陶瓷型面的数控展成蠕动进给超声磨削技术的基础研究
摘要
工程陶瓷由于其优良的物理力学性能在切削工具、汽车、航空航天及仪器仪表等诸多领域都有广泛的应用前景。但由于陶瓷材料同时具有高硬度、高脆性和低断裂韧性等特点,是典型的难加工材料。特别是陶瓷材料的成形加工是长期以来希望解决、而至今仍未解决好的难题。而使用陶瓷材料来制造发动机上某些关键零部件以提升发动机的性能,是当前发达国家的研究重点之一。本文为解决陶瓷整体叶轮的加工难题,研究探索一种类似于数控仿形侧铣加工的陶瓷叶片型面超声磨削加工技术,即陶瓷型面的数控展成蠕动进给超声磨削技术。主要研究内容包括:
(1)对实验室原超声磨削型面加工机床进行改进以提升其性能,为后续试验提供可靠的试验平台。新增设了电机变频调速控制系统和磨轮驱动系统,并对超声振动系统进行了改进,以实现磨削过程平稳、磨轮定位准确且磨轮转速稳定可控。简要介绍了各单元的功能和设计过程。
(2)对超声加工声学系统的关键部件——阶梯形变幅杆进行了仿真分析研究。考虑到一方面依理论设计的变幅杆其性能参数并不能完全满足试验要求,另一方面变幅杆在工程应用中存在的特殊结构(如过渡圆弧、匹配长度、法兰盘和螺纹孔等)会造成其性能参数的改变,而利用解析法难以对此求解。
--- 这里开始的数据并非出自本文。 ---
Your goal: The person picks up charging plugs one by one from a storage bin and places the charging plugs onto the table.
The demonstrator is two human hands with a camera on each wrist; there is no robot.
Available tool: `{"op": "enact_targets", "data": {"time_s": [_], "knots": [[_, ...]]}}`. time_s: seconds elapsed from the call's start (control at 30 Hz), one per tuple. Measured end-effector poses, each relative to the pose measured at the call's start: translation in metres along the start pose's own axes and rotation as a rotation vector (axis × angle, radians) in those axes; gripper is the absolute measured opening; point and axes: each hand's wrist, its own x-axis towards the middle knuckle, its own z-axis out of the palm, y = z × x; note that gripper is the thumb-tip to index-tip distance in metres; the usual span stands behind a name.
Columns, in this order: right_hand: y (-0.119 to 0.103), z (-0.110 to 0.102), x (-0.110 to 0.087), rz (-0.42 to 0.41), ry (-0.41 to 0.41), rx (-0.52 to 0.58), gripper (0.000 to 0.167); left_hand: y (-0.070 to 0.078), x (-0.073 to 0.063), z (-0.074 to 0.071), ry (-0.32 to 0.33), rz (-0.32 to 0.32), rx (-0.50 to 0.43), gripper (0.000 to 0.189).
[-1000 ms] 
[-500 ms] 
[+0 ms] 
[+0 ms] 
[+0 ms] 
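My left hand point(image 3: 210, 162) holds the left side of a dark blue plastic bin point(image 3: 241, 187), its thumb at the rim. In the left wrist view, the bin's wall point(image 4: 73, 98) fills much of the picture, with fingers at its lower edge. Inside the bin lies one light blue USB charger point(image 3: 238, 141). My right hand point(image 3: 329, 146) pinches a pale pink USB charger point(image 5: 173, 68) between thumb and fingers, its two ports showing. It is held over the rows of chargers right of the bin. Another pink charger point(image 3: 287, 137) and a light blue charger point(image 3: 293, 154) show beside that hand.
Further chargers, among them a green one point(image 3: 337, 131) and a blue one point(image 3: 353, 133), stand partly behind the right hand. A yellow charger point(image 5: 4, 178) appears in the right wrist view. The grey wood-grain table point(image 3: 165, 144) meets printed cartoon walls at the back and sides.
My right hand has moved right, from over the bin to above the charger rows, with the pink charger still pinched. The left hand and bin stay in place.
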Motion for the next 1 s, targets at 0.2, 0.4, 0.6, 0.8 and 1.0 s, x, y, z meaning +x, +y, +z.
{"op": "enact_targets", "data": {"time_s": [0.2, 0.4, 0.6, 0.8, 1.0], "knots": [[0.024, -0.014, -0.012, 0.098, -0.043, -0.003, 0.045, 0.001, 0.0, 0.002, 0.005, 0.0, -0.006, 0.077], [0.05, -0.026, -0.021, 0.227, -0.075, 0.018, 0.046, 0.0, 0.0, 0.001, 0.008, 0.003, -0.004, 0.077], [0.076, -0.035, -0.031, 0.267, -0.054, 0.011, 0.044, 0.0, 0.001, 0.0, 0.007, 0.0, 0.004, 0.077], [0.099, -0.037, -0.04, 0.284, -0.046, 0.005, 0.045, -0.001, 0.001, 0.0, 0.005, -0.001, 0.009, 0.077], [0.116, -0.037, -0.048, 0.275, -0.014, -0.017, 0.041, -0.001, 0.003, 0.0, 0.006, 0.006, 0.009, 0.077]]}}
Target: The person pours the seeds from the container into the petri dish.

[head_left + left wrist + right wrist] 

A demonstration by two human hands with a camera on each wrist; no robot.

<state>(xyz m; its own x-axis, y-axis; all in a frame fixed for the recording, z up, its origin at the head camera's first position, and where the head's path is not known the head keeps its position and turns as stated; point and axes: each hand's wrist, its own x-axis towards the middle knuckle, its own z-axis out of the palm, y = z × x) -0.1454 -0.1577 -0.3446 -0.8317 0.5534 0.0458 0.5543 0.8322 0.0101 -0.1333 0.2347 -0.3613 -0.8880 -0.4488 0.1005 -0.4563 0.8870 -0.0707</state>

论文通过模态分析解决了这一难题,研究了过渡圆弧半径、匹配长度和连接部件等对阶梯形变幅杆谐振频率、位移节点和放大系数的影响规律,并根据模态分析结果设计了变幅杆。对实际变幅杆利用高频扫描激光测振系统进行了振动特性测试,实测结果与模态分析结果基本吻合,偏差在2.1%以内,表明模态分析结果可信。
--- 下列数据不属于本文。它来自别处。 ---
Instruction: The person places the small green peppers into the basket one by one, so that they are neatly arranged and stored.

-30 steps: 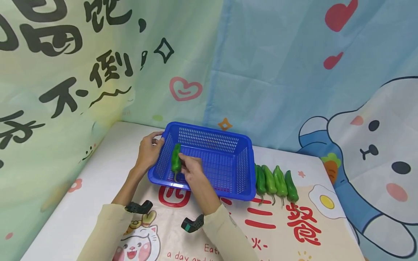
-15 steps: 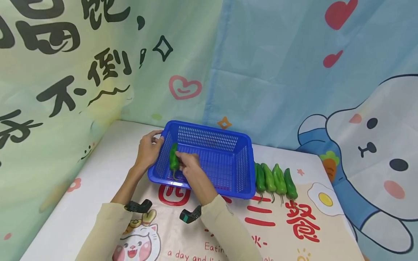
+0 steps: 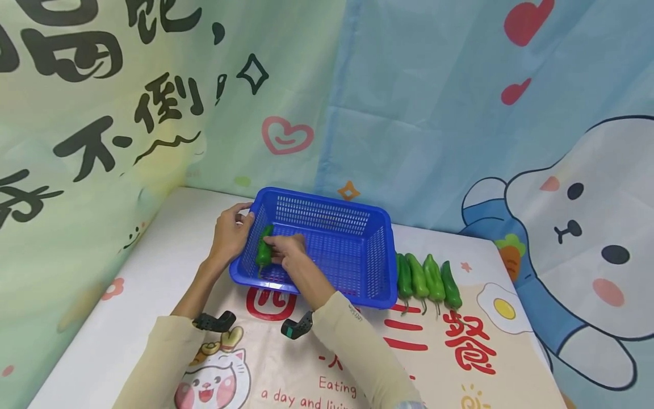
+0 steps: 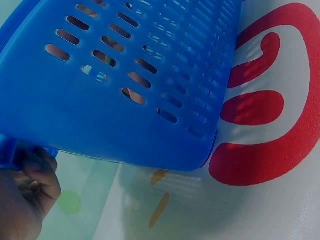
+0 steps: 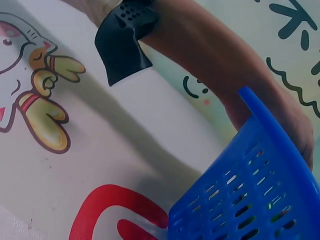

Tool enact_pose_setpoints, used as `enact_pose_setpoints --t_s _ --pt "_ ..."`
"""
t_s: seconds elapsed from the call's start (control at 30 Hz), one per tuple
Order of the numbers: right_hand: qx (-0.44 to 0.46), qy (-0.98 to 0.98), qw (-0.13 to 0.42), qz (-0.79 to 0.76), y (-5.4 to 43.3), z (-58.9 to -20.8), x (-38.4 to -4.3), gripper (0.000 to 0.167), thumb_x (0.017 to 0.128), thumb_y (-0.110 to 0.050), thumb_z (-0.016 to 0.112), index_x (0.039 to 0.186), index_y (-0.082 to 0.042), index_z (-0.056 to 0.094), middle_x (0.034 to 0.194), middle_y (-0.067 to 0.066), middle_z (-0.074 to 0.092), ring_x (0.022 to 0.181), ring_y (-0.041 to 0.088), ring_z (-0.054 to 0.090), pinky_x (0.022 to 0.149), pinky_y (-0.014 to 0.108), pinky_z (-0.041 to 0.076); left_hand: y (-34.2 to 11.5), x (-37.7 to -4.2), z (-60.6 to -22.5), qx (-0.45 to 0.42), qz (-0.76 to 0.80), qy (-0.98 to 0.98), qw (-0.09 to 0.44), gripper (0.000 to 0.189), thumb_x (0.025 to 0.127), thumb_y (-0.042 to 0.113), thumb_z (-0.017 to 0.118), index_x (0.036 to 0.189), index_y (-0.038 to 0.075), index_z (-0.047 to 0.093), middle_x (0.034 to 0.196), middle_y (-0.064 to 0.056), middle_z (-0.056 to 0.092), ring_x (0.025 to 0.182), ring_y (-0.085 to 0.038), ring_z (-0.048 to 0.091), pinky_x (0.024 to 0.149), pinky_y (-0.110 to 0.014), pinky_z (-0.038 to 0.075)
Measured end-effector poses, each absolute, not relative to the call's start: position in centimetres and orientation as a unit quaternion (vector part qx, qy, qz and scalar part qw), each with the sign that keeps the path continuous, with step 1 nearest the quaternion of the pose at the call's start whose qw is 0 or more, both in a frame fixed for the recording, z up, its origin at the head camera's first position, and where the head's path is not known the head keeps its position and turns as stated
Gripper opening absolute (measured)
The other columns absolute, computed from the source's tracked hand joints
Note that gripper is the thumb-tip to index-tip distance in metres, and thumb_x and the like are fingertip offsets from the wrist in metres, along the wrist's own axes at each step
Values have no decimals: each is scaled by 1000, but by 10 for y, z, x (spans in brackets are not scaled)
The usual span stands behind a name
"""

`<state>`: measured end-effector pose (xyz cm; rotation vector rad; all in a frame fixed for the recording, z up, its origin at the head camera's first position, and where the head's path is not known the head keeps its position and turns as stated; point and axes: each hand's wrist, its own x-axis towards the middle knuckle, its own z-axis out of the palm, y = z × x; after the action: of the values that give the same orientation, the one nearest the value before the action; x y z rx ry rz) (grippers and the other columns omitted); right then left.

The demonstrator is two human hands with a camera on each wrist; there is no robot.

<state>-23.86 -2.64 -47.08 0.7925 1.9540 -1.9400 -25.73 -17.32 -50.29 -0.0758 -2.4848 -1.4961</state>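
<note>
A blue perforated plastic basket [image 3: 322, 216] stands on the table, its near side close to the red printing. My left hand [image 3: 230, 232] grips the basket's left rim; in the left wrist view that hand [image 4: 37, 192] has its fingers curled under the rim. Inside the basket, my right hand [image 3: 290, 250] pinches a long green pepper [image 3: 264, 253] between thumb and fingers. The pepper lies along the left wall with its stem toward me. In the right wrist view the basket wall [image 5: 230, 195] and the left forearm [image 5: 210, 55] show, while the right hand is hidden.
Several green peppers [image 3: 420, 277] lie side by side right of the basket, stems toward me. A printed mat [image 3: 286, 363] covers the front of the white table [image 3: 153, 255]. Patterned cloths [image 3: 424, 113] hang behind and to the left.
My right hand has moved left with the pepper, bringing it closer to the basket's left wall. The left hand keeps its hold on the rim, and the head view has shifted slightly.
</note>
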Motion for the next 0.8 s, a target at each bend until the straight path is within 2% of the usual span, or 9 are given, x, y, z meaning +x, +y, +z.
enact_pose_setpoints --t_s 0.13,0.37,0.57,0.8 --pt "269 692 136 -656 -26 -471 -239 43 94 -5 84 129 13 66 114 27 81 104 34 83 85 38 67 -172 -257 -502 -29 -511 -851 122 40 111 15 58 145 -4 65 94 -27 76 63 -11 64 56 -22 49" --pt "277 723 118 -622 -29 -471 -241 54 89 -4 90 132 11 62 112 26 81 100 33 84 86 40 67 -172 -257 -500 -24 -506 -854 122 39 111 15 59 145 -4 65 95 -27 77 68 -19 70 58 -21 50" --pt "286 735 120 -603 -26 -473 -241 55 88 -6 91 133 10 63 108 25 82 92 30 84 87 41 66 -170 -257 -501 -25 -507 -854 118 39 111 15 59 145 -4 65 92 -26 76 64 -12 65 56 -22 49" --pt "275 723 123 -622 -21 -475 -235 57 90 0 87 138 13 60 110 26 81 100 33 84 92 43 65 -170 -256 -502 -21 -511 -850 123 39 110 14 59 144 -5 66 90 -24 74 60 -9 62 55 -22 47"
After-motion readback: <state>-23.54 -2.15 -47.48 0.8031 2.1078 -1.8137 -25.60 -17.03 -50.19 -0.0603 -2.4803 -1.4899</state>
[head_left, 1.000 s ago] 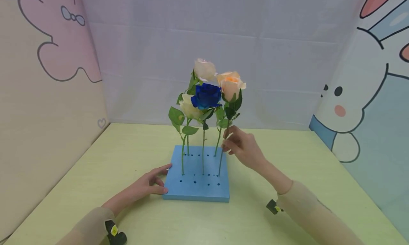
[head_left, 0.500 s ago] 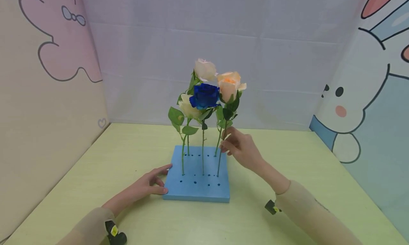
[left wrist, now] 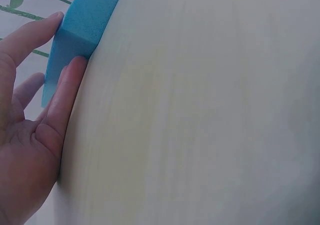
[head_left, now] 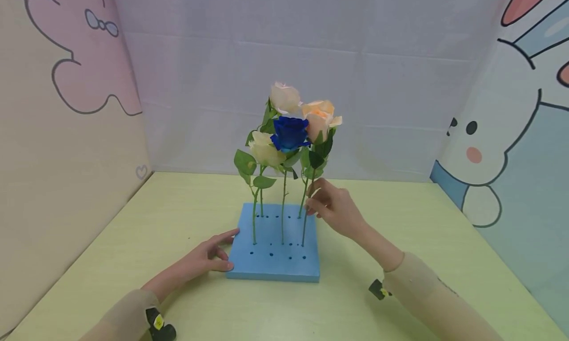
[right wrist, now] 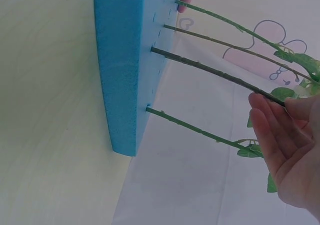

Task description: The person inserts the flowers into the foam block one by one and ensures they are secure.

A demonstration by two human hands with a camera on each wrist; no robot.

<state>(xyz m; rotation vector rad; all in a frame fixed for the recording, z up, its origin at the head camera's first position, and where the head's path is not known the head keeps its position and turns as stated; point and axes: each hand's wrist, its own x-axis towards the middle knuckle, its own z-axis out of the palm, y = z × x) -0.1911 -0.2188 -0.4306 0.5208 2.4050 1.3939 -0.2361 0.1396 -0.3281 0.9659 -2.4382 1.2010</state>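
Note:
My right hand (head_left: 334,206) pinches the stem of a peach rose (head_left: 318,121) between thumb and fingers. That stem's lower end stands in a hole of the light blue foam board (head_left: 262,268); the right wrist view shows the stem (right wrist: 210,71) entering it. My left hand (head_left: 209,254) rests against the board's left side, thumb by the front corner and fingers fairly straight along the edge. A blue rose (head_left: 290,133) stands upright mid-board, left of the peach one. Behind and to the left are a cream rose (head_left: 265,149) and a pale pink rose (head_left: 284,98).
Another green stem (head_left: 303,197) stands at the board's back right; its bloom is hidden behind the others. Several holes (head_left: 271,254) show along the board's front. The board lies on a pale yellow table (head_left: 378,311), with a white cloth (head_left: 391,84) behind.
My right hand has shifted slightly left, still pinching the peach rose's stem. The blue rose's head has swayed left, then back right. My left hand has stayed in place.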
(3)对蠕动进给超声磨削加工技术基础理论进行了研究。首先分析了陶瓷材料延性域磨削加工的可行性,基于压痕断裂力学理论,探讨了陶瓷材料延性域超声磨削机理,并给出了延性域超声磨削的临界条件。然后从理论上分析了陶瓷材料蠕动进给超声磨削时去除材料所需的静载荷模型。该模型表明:当整个磨轮完全切入陶瓷材料后,在超声振动的作用下,将造成其磨削力降低,这将有利于陶瓷叶片型面数控展成蠕动进给超声磨削加工的顺利进行。通过分析单个磨粒的磨削参数,从理论上分析了利用小直径磨轮进行蠕动进给超声磨削的加工过程,给出了蠕动进给超声磨削加工过程中磨粒的最大磨削厚度、磨轮一转中磨粒的磨削弧长和扇形凹口高度的理论计算公式。
(4)利用小直径磨轮进行了Al2O3陶瓷材料蠕动磨削试验,对比研究了超声和机械磨削中磨削参数对表面粗糙度和材料去除率的影响。采用小直径磨轮进行蠕动磨削时,超声磨削和机械磨削存在不同之处,从理论上给予了解释。深入研究表明,给工件施加一个附加的进给运动后,可以显著降低加工表面粗糙度值,而材料去除率都有所增大。当通过增大磨轮直径而提高磨削速度时,磨削结果更接近于通常磨削理论分析的情况。最后通过正交试验研究了磨削参数对加工表面粗糙度值和材料去除率的影响规律和显著程度。
(5)基于平面超声磨削试验结果,进行了陶瓷叶片型面超声磨削基础工艺试验研究。构造了直纹面叶片型面数学模型,进行了加工误差分析,编制了数控加工程序并进行了基础工艺试验,首次在Al2O3陶瓷坯料上直接加工出完整的直纹面叶片型面。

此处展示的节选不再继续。